=== About this task ===
Each entry below needs to be transcribed verbatim; the images should not appear.
********
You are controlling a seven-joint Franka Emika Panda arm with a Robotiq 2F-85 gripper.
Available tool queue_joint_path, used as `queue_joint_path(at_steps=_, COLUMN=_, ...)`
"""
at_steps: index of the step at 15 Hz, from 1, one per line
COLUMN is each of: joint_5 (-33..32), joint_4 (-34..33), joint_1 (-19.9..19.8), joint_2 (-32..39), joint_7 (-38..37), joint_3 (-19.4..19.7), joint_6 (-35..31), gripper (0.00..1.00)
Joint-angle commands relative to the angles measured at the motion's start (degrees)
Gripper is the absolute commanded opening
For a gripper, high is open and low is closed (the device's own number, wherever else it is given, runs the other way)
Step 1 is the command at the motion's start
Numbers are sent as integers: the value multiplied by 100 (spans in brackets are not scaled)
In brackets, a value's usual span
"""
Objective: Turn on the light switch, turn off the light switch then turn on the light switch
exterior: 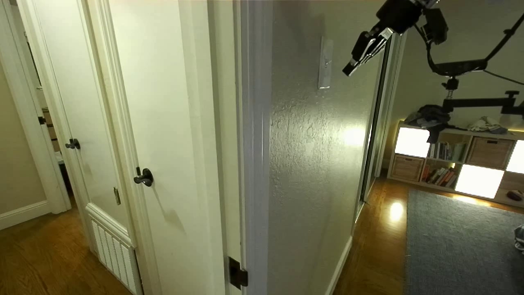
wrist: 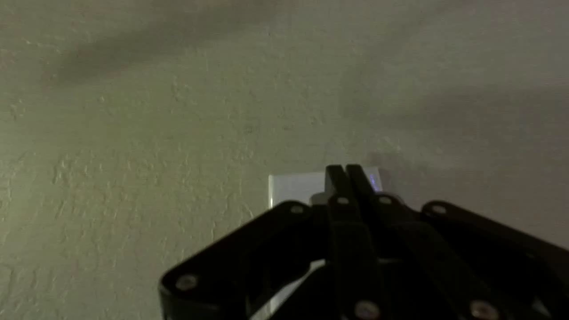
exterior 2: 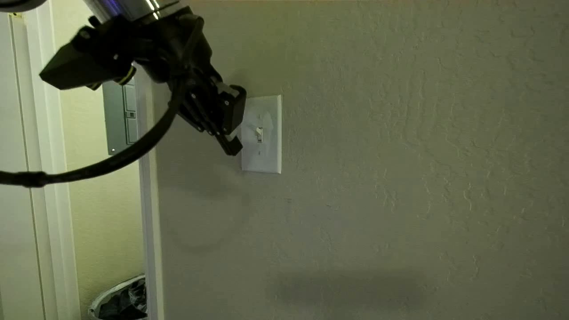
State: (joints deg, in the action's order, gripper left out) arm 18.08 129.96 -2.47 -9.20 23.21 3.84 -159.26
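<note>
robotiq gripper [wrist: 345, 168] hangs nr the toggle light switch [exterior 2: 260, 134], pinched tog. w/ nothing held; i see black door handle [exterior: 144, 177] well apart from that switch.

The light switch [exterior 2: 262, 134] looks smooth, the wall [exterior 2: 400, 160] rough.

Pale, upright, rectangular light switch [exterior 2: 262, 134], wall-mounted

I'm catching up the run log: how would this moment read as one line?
Pincer: shut, holding nothing | light switch: setting unclear | contact: none, gap visible in an exterior view
</note>
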Motion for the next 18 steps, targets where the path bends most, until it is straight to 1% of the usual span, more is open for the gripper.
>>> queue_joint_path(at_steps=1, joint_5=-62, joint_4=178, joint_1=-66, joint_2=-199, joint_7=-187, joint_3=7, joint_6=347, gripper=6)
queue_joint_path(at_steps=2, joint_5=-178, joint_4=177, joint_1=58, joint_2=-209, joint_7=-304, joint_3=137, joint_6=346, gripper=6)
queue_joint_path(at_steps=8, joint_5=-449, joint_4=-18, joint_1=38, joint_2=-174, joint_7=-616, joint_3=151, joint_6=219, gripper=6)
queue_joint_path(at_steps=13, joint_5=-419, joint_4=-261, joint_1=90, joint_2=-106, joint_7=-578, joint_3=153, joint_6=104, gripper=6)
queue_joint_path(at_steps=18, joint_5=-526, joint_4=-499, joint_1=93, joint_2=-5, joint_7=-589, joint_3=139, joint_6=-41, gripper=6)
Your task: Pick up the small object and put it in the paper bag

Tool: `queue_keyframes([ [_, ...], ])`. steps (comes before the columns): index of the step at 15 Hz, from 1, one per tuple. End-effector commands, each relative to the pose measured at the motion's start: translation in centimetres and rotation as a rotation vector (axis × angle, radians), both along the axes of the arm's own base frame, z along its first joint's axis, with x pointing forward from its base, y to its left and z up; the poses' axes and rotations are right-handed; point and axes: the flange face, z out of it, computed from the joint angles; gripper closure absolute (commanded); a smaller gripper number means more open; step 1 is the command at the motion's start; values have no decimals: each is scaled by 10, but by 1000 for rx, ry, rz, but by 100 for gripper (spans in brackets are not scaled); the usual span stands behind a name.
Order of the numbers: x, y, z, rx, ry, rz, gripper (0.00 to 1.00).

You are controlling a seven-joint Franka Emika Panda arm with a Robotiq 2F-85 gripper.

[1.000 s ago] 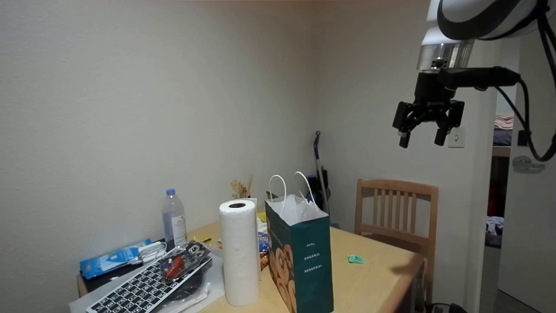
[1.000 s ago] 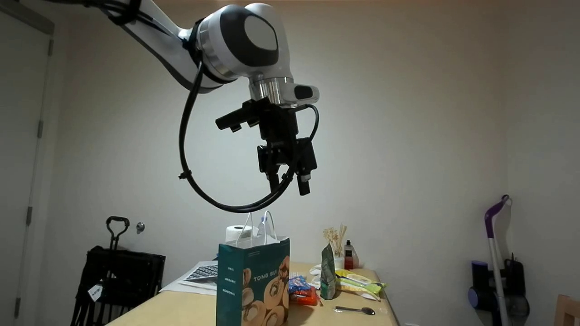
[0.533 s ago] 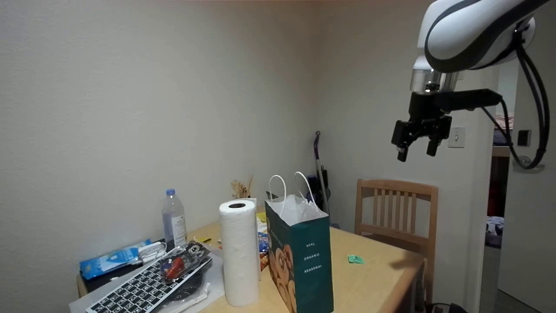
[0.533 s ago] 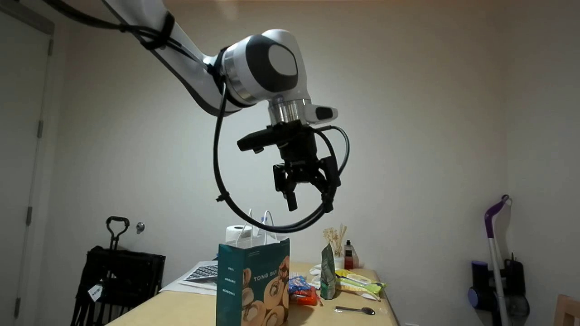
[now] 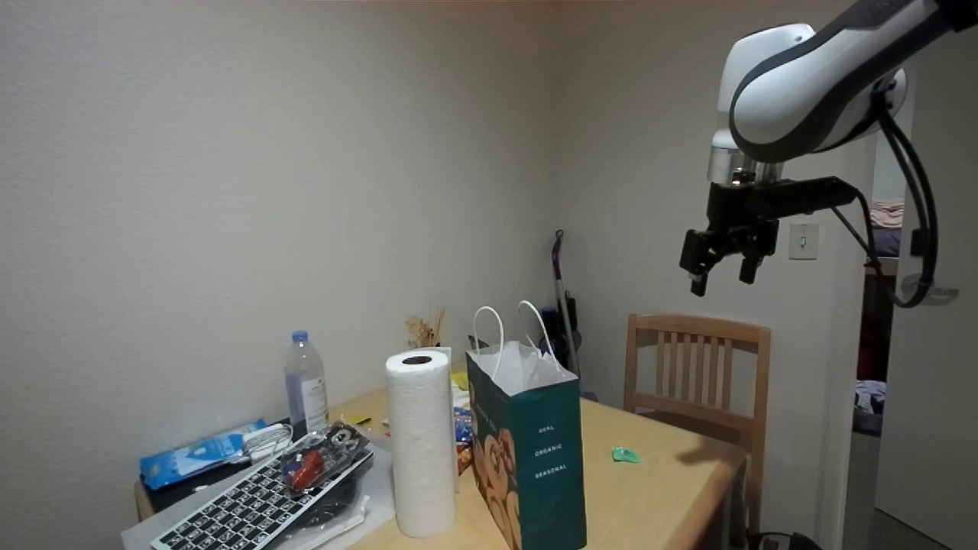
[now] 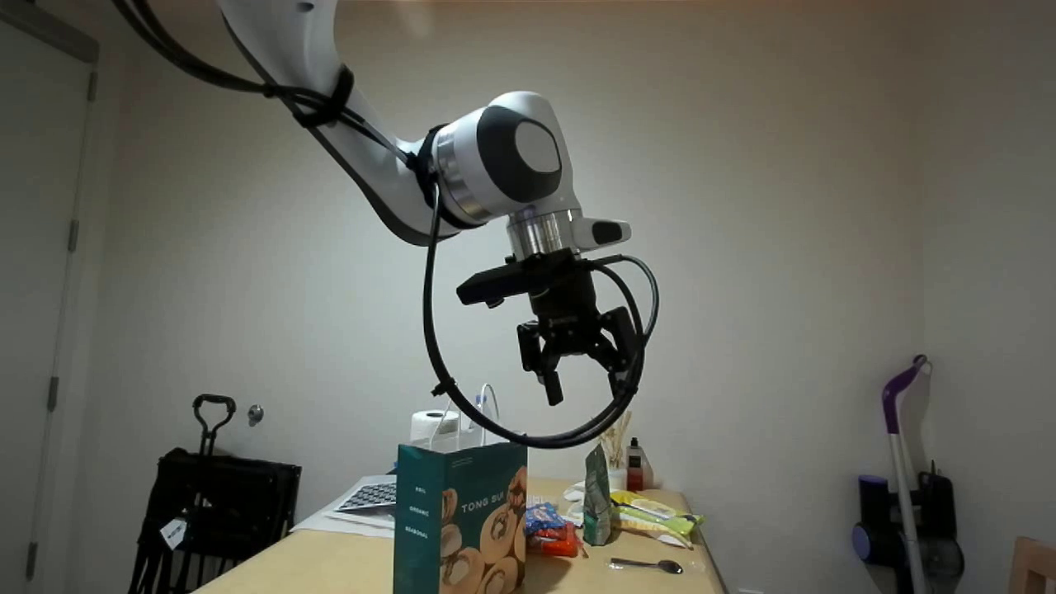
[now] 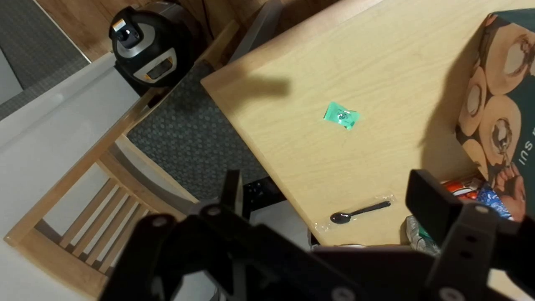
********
=== Exercise response ===
You are controlling a seven-joint Franka Emika Panda arm with a Robotiq 2F-85 gripper.
Available tool queue_joint_path, used as `queue_joint_path(at_steps=_, COLUMN=_, ...)`
"""
at_steps: index of the step at 15 Hz, from 1, one per line
COLUMN is each of: joint_5 (-33..32), joint_4 (-34..33), joint_1 (-19.9..19.8), joint_2 (-32..39), joint_7 (-38..37), joint_3 (-19.4..19.7), joint_6 (-35..31), gripper (0.00..1.00)
Joint-angle commands relative to the angles measured at the motion's start (degrees)
Gripper is the absolute commanded opening
For a gripper, high is open and low is closed (the device's own number, wherever else it is given, runs the other way)
Step 1 is the command at the motion's start
Numbers are sent as integers: the value multiplied by 100 (spans in brackets are not scaled)
In brackets, a value's usual span
"""
Objective: Turn on the light switch, turn off the light switch then turn on the light switch
exterior: 
wrist: 
exterior 2: 
State: (joints deg, in the action's order, gripper left out) arm 18.08 129.96 -2.47 -9.20 23.21 3.84 -159.26
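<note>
robotiq gripper [wrist: 345, 168] hangs nr the toggle light switch [exterior 2: 260, 134], pinched tog. w/ nothing held; i see black door handle [exterior: 144, 177] well apart from that switch.

The light switch [exterior 2: 262, 134] looks smooth, the wall [exterior 2: 400, 160] rough.

Pale, upright, rectangular light switch [exterior 2: 262, 134], wall-mounted

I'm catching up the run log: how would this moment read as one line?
Pincer: shut, holding nothing | light switch: setting unclear | contact: none, gap visible in an exterior view
</note>
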Motion for the next 18 steps, targets where the path bends most, until it is straight to 1% of the usual span, more is open for the gripper.
>>> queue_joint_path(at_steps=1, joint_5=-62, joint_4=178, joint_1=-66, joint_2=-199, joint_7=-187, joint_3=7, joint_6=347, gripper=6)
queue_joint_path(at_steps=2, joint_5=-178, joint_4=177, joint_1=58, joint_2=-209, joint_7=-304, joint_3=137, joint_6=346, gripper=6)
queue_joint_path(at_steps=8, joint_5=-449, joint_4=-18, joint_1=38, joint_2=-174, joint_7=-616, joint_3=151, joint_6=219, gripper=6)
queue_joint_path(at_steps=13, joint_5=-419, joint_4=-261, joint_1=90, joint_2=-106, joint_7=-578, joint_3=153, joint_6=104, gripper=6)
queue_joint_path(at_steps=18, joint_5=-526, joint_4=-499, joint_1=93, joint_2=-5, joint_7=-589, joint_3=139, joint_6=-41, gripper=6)
Your task: Pick up the small object and put it in the paper bag

Tool: `queue_keyframes([ [_, ...], ])`. steps (comes before the columns): index of the step at 15 Hz, from 1, one per tuple. End-effector commands, each relative to the pose measured at the motion's start: translation in centimetres and rotation as a rotation vector (axis × angle, radians), both along the axes of the arm's own base frame, z along its first joint's axis, with x pointing forward from its base, y to its left and z up; the poses' axes and rotations are right-handed; point and axes: the flange face, z out of it, computed from the joint angles; gripper closure absolute (commanded); a smaller gripper number means more open; step 1 is the command at the motion's start; values have no decimals: each is scaled by 10, but by 1000 for rx, ry, rz, but by 100 for gripper (spans in brackets are not scaled); the usual span stands behind a name.
Order of the numbers: x, y, z, rx, ry, rz, gripper (0.00 to 1.00).

You are controlling a seven-joint Franka Emika Panda arm with a Robotiq 2F-85 gripper.

[1.000 s ago] 
[1.000 s ago] 
[0.533 s ago] 
[0.533 s ago] 
[now] 
[now] 
[now] 

Nothing more remains to be done for this exercise.